__PROBLEM TO SOLVE__. Reproduce exactly the lines of the listing from the one containing "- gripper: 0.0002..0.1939" to its final line, both included.

═════ SUPPLIED MATERIAL ═════

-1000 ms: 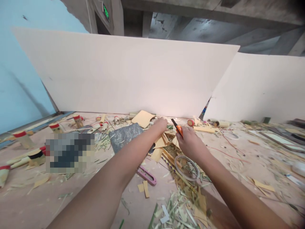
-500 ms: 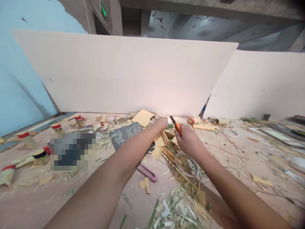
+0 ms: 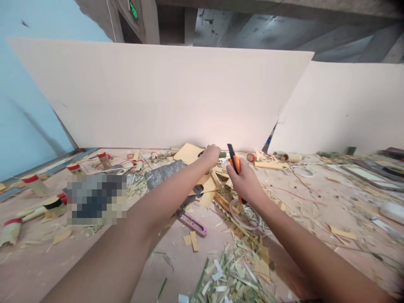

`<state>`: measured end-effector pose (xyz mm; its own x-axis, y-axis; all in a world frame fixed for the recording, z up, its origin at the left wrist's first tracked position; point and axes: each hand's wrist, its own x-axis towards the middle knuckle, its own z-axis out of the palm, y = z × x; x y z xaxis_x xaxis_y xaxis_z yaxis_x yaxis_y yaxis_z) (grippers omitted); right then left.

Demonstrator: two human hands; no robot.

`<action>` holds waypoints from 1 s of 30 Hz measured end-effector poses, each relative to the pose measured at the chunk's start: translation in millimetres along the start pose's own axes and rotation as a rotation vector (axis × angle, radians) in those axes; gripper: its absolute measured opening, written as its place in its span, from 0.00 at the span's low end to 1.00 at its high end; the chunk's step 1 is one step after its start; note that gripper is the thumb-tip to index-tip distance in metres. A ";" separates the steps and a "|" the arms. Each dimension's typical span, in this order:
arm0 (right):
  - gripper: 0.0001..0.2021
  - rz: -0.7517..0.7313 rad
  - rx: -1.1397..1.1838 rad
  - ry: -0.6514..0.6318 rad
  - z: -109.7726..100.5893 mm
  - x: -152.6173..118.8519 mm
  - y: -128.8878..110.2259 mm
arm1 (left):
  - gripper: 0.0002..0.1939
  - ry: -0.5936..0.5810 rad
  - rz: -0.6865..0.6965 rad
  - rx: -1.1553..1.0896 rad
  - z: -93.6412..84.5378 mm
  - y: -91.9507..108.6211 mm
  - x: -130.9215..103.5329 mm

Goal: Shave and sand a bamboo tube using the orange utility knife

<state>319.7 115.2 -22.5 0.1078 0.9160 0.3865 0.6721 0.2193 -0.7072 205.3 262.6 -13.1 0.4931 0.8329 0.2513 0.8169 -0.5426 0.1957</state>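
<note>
My left hand (image 3: 212,155) is closed around a short green bamboo piece (image 3: 222,155), whose end sticks out on the right side of the fist. Most of that piece is hidden by my fingers. To the right, my right hand (image 3: 248,179) grips an orange utility knife (image 3: 235,162), its dark blade pointing up and away. The blade is apart from the bamboo. Beneath the hands lie yellow card scraps (image 3: 208,185), a roll of tape (image 3: 245,214) and a pink slotted tool (image 3: 192,223). A dark grey slab (image 3: 164,173) is partly covered by my left forearm.
Several bamboo figures with red tops (image 3: 33,185) stand or lie at the left. A white board (image 3: 164,97) rises behind the work surface. Bamboo shavings (image 3: 230,269) are heaped in front. Red wire (image 3: 293,195) and a framed tablet-like thing (image 3: 369,176) lie at the right.
My left hand has risen slightly with the bamboo piece. The knife has turned more upright in my right hand, and its blade tip is higher.
</note>
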 end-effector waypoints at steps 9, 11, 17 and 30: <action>0.23 0.167 0.608 -0.092 12.9 -12.9 -9.7 | 0.20 -0.025 -0.083 -0.323 -41.4 -17.5 -94.9; 0.25 0.183 0.668 -0.166 18.6 -20.2 -14.5 | 0.22 -0.040 -0.057 -0.371 -44.9 -9.8 -131.7; 0.25 0.188 0.705 -0.385 30.2 -43.8 -33.1 | 0.17 -0.169 -0.126 -0.323 -92.0 -49.1 -226.8; 0.23 0.162 0.435 -0.542 35.5 -58.5 -38.6 | 0.18 -0.419 -0.784 0.221 -137.6 -216.4 -306.8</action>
<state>261.4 65.1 -38.9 -0.2740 0.9617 -0.0127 0.3130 0.0766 -0.9467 -163.9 109.6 -2.2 -0.1935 0.9488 -0.2497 0.9809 0.1918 -0.0314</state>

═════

__YOUR SOLUTION__.
  - gripper: 0.0002..0.1939
  - ry: -0.5936..0.5810 rad
  - rz: -0.6865..0.6965 rad
  - rx: -1.1553..1.0896 rad
  - z: -93.6412..84.5378 mm
  - y: -91.9507..108.6211 mm
  - x: -130.9215..103.5329 mm

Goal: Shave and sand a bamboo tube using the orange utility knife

<state>319.7 115.2 -22.5 0.1078 0.9160 0.3865 0.6721 0.2193 -0.7072 205.3 262.6 -13.1 0.4931 0.8329 0.2513 0.8169 -0.5426 0.1957</state>
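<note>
My left hand (image 3: 212,155) is closed around a short green bamboo piece (image 3: 222,155), whose end sticks out on the right side of the fist. Most of that piece is hidden by my fingers. To the right, my right hand (image 3: 248,179) grips an orange utility knife (image 3: 235,162), its dark blade pointing up and away. The blade is apart from the bamboo. Beneath the hands lie yellow card scraps (image 3: 208,185), a roll of tape (image 3: 245,214) and a pink slotted tool (image 3: 192,223). A dark grey slab (image 3: 164,173) is partly covered by my left forearm.
Several bamboo figures with red tops (image 3: 33,185) stand or lie at the left. A white board (image 3: 164,97) rises behind the work surface. Bamboo shavings (image 3: 230,269) are heaped in front. Red wire (image 3: 293,195) and a framed tablet-like thing (image 3: 369,176) lie at the right.
My left hand has risen slightly with the bamboo piece. The knife has turned more upright in my right hand, and its blade tip is higher.
</note>
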 end-effector waypoints at steps 9, 11, 17 and 30: <action>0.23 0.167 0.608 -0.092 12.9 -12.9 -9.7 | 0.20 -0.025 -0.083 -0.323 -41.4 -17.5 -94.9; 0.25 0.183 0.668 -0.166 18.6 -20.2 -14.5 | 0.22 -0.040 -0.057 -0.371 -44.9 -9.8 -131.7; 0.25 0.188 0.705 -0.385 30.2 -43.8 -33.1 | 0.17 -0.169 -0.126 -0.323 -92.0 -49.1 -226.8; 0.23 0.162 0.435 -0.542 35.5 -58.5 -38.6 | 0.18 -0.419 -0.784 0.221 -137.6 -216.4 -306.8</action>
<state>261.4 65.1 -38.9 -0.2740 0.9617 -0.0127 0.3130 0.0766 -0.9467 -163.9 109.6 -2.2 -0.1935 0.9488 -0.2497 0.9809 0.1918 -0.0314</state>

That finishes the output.